An allegory made of gingerbread for 2020
Don’t let 2020 win. Devote whatever any energy you have left in you to making a gingerbread house. That is the only way to save this year. Or so the angels tell me.
December knocked on the door, and as one does, I swaddled myself in everything within my immediate grasp that even closely resembled Christmas cheer. I bought a tree. I bought a wreath. I hung garland for holiday cards. I bought a second wreath which fell thrice from the kitchen window. I listened to playlists like Christmas Cocktail Jazz and New York Christmas until Alexa shot silence back at me in stubborn demur. I placed candles on the dining room table (Fire! Wow! De fête!) and noticed something missing by its side. Ah, yes, a gingerbread house.
I harked back to an image I saw by Constellation Inspiration (cue the angels singing) of a delicately constructed gingerbread greenhouse. The “stained glass” made of gelatin sheets! The symmetrical windows and cuts! The filigree! The festivité!

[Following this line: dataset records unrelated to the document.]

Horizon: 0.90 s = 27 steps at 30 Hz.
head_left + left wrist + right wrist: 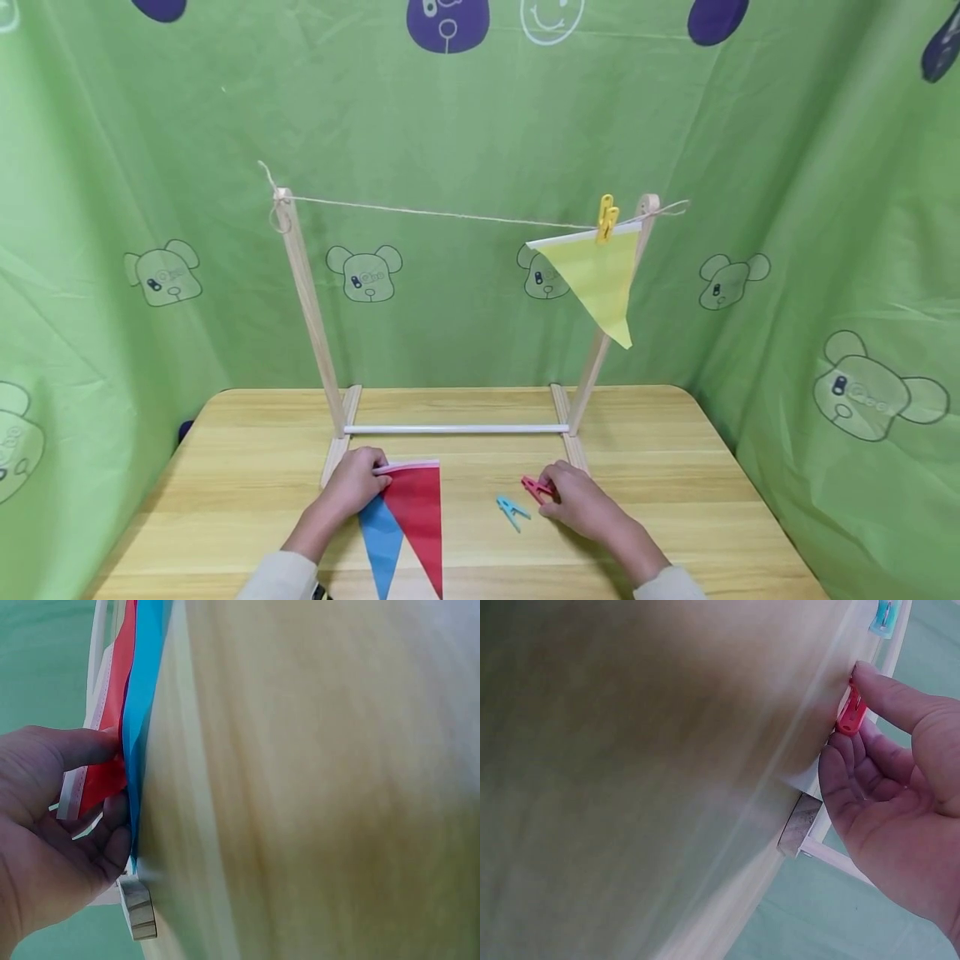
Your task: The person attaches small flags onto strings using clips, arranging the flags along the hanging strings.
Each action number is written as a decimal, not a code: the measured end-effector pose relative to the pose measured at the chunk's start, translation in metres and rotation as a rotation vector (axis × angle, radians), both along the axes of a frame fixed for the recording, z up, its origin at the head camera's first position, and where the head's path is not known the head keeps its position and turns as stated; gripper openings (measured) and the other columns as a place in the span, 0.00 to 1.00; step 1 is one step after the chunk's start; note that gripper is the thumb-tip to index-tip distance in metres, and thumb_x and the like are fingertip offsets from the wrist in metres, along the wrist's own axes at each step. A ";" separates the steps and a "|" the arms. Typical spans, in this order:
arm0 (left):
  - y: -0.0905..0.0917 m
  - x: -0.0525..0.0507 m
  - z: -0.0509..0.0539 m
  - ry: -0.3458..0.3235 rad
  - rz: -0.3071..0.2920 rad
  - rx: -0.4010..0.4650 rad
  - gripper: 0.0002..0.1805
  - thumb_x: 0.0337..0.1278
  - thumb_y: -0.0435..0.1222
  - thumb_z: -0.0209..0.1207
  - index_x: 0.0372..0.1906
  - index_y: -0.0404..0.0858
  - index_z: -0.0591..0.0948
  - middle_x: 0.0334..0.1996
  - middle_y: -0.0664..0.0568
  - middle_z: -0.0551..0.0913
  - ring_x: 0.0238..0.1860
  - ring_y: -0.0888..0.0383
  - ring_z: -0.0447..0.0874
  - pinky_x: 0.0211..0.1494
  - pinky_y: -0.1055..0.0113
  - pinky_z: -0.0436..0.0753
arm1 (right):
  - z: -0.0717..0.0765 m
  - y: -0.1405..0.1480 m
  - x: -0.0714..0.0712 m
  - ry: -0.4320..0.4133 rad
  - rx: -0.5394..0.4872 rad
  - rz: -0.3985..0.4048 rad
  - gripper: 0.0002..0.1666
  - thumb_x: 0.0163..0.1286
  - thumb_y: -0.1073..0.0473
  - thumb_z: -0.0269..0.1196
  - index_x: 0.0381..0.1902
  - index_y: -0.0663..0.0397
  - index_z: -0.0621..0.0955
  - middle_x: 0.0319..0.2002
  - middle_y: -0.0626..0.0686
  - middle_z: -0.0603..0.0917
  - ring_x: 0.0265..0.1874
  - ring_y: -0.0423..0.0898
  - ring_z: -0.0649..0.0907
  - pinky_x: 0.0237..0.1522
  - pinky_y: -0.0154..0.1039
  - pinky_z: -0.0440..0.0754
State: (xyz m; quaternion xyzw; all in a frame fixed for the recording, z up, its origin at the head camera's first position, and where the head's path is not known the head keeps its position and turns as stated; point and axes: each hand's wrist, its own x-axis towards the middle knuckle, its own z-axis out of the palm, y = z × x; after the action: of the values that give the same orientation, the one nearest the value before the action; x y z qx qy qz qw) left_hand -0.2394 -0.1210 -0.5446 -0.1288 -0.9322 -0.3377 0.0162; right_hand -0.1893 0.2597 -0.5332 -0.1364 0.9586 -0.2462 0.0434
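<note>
My left hand [358, 481] pinches the white-edged top corner of a red pennant [417, 508]; a blue pennant [382, 537] lies partly under it. Seen from the left wrist, the thumb of my left hand [52, 802] presses on the red cloth [110, 761], with fingers behind the blue one [140, 697]. My right hand [585, 502] has thumb and fingers around the legs of a red clothespin [534, 488] on the table. In the right wrist view the red clothespin [851, 712] sits between thumb and fingers of my right hand [907, 765].
A light blue clothespin [513, 510] lies left of the red one. Behind the hands stands a wooden frame [311, 312] with a string [420, 211] tied across its top. A yellow pennant [600, 275] hangs at the right end by yellow clothespins [606, 220].
</note>
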 end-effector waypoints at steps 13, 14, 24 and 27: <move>0.000 0.000 -0.002 -0.003 -0.019 0.025 0.13 0.52 0.25 0.72 0.23 0.40 0.79 0.20 0.56 0.75 0.27 0.59 0.72 0.31 0.67 0.73 | 0.002 -0.001 0.002 -0.032 -0.024 -0.013 0.17 0.58 0.64 0.77 0.42 0.59 0.82 0.33 0.48 0.75 0.32 0.43 0.73 0.30 0.33 0.74; 0.000 0.000 -0.002 0.000 -0.021 0.031 0.14 0.52 0.25 0.72 0.22 0.40 0.79 0.20 0.56 0.75 0.27 0.59 0.72 0.31 0.68 0.73 | 0.002 -0.001 0.002 -0.033 -0.022 -0.014 0.17 0.58 0.64 0.77 0.42 0.59 0.82 0.33 0.48 0.75 0.32 0.43 0.73 0.30 0.33 0.74; -0.003 -0.002 -0.004 0.015 0.010 0.114 0.10 0.53 0.26 0.72 0.25 0.42 0.86 0.22 0.57 0.81 0.28 0.61 0.75 0.32 0.70 0.75 | 0.004 -0.002 0.003 -0.049 -0.021 -0.026 0.16 0.59 0.64 0.77 0.42 0.59 0.81 0.33 0.49 0.74 0.32 0.43 0.72 0.30 0.33 0.73; -0.004 -0.001 -0.003 0.000 0.024 0.145 0.08 0.55 0.28 0.72 0.26 0.43 0.87 0.23 0.58 0.83 0.28 0.62 0.76 0.31 0.70 0.76 | 0.005 -0.003 0.003 -0.046 -0.014 -0.024 0.16 0.59 0.64 0.76 0.41 0.59 0.81 0.33 0.49 0.74 0.32 0.43 0.72 0.30 0.33 0.72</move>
State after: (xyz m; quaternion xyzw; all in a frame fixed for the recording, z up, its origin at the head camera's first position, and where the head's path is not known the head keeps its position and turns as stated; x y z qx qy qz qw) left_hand -0.2404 -0.1253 -0.5478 -0.1158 -0.9069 -0.4041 0.0294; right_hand -0.1858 0.2570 -0.5287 -0.1193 0.9572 -0.2563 0.0615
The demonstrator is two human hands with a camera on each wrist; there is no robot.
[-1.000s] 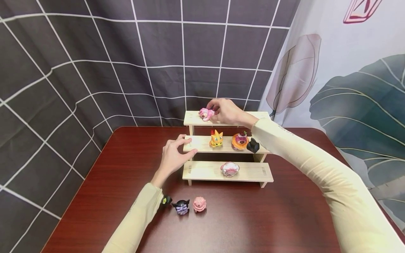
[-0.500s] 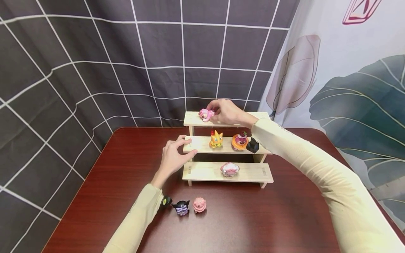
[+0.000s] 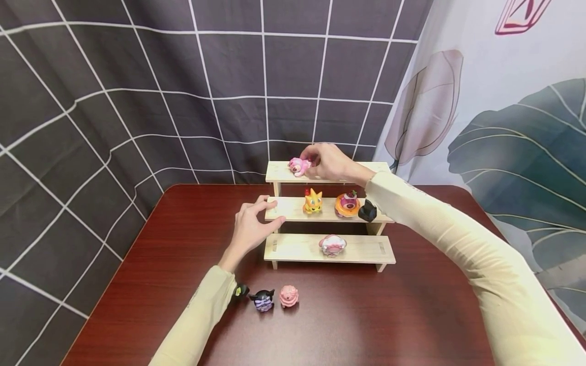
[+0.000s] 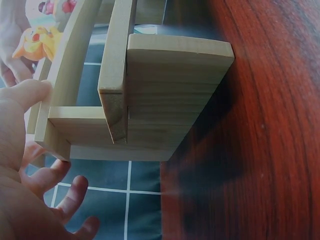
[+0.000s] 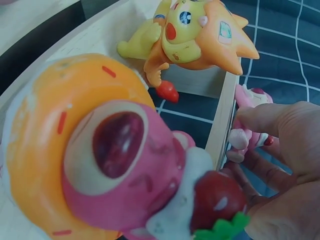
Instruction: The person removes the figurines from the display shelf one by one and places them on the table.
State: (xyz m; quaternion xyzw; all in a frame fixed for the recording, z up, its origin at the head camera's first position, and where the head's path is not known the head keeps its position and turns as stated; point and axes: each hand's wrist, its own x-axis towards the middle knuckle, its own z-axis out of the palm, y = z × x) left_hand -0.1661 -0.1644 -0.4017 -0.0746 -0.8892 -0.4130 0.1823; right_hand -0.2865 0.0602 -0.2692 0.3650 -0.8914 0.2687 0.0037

I knew I had to make it. I quickly Amazon’d (it must be a verb at this point, yeah?) some gelatin sheets, of which I even shelled out the $3.99 for expedited² shipping. I spent that Sunday making a template so precise the windows were spaced .37” apart! I cut and baked the gingerbread (which recipe definitely needs a good tweak (read my review as cupofpoodles)). I let it cool and prepared the icing. I placed the pieces together gingerly (ha!) and piped until my hands crumpled from cramps. I tweezered hand-crafted (but not by mine!) papier-mâché poinsettias over every window like a mad woman with tunnel vision. It was perfect.
10 hours had elapsed. 10 HOURS. But it was done. Finito. Terminado. I threw away the leftover icing. I wiped the countertops. I vacuumed the table littered with decorative debris. I said aloud, “I should wait until tomorrow to lift it up,” and walked away.
But then there’s this: an unwavering disposition of impatience. Maybe some suppressed leanings towards masochism sprinkled in. Myopia in wanting this glass studded gingerbread house next to the candles (still de fête) now!
I walked back to the table. I lifted it up.
Hands seized. Sidings slid. Hands jerked. Sidings split. A screech. Nearby, a car alarm to ordain the occasion and morass of sugar, spice, and lost time. I fell to my knees, a forced genuflection to 2020 and the havoc it had just heaved onto my dining room table.
Okay, dramatic, I get it.
But 10 hours! 10 HOURS! Pictured above is my feeble attempt of sticking the mess back together with no additional icing. “Tough luck, kid,” I imagine Herald and his angels singing (where did he get all these angels!?). I threw it in the trash where it, and the rest of the year, belonged.
Fast forward to Monday. I’m retelling this now faraway fable of failure in frosting at work. This gingerbread house was supposed to be! If it did, I would have built a gingerbread house replica of Locust, the newly opened restaurant (if you have any iota of love for yourself you will order the dumplings and shrimp toast and anything and everything they sell. These are the prerequisites for self-love, as so the angels tell me). Through their encouragement, my mind started turning, yearning for a successful holiday confection. I ordered more gelatin sheets. This time, I would take it slow (no more expedited² shipping for this gal).
I won’t get into the nitty gritty, itty bitty details of the process. As you can see, it turned out! And turned out it did (who came up with this phrase? Out where!?). It sits peacefully and unmoving at Locust (sorry, candles!) where you can see it when you order your dumplings because you, yes you, are worthy of self-love.
But here are a few tips that I learned the second time around (fool me once, shame on the gingerbread house, fool me twice, shame on me and my dreams and my life etcetera, etcetera, etcetera).
- Make a template! Cut it out! Use it to trace your lines! Don’t let yourself think for a second that you can eyeball .37”. You can’t.
- Roll your gingerbread in-between two pieces of parchment paper. It will be a mess otherwise. And bake it on that parchment! The first time around I baked it on a silpat and I think this contributed a lot to the fractures in the dough. Something about transfer of heat and science and all that jazz. Don’t @ me.
- Don’t be afraid of overbaking your gingerbread house. The more dry, the better (think dry to almost crumbling, it is 2020 after all).
- Make any necessary re-cuts and re-shaping fixes when the dough is hot out of the oven. Then let it cool! Don’t pick it up!
- If using gelatin sheets, attach them to the back of the windows before decorating. And on that note…
- Decorate before you assemble!
- Make a base. Maybe this should be 1.a.
- If this is all overwhelming, do it in steps. For the Locust construction, I made the template one day. The next day, I baked the gingerbread pieces. The next day, I decorated and assembled.
- FOR THE LOVE OF ALL THINGS CHRISTMAS, DON’T PICK IT UP. LET IT SETTLE OVERNIGHT. GO GET SOME DUMPLINGS WHILE YOU WAIT FOR IT TO DRY.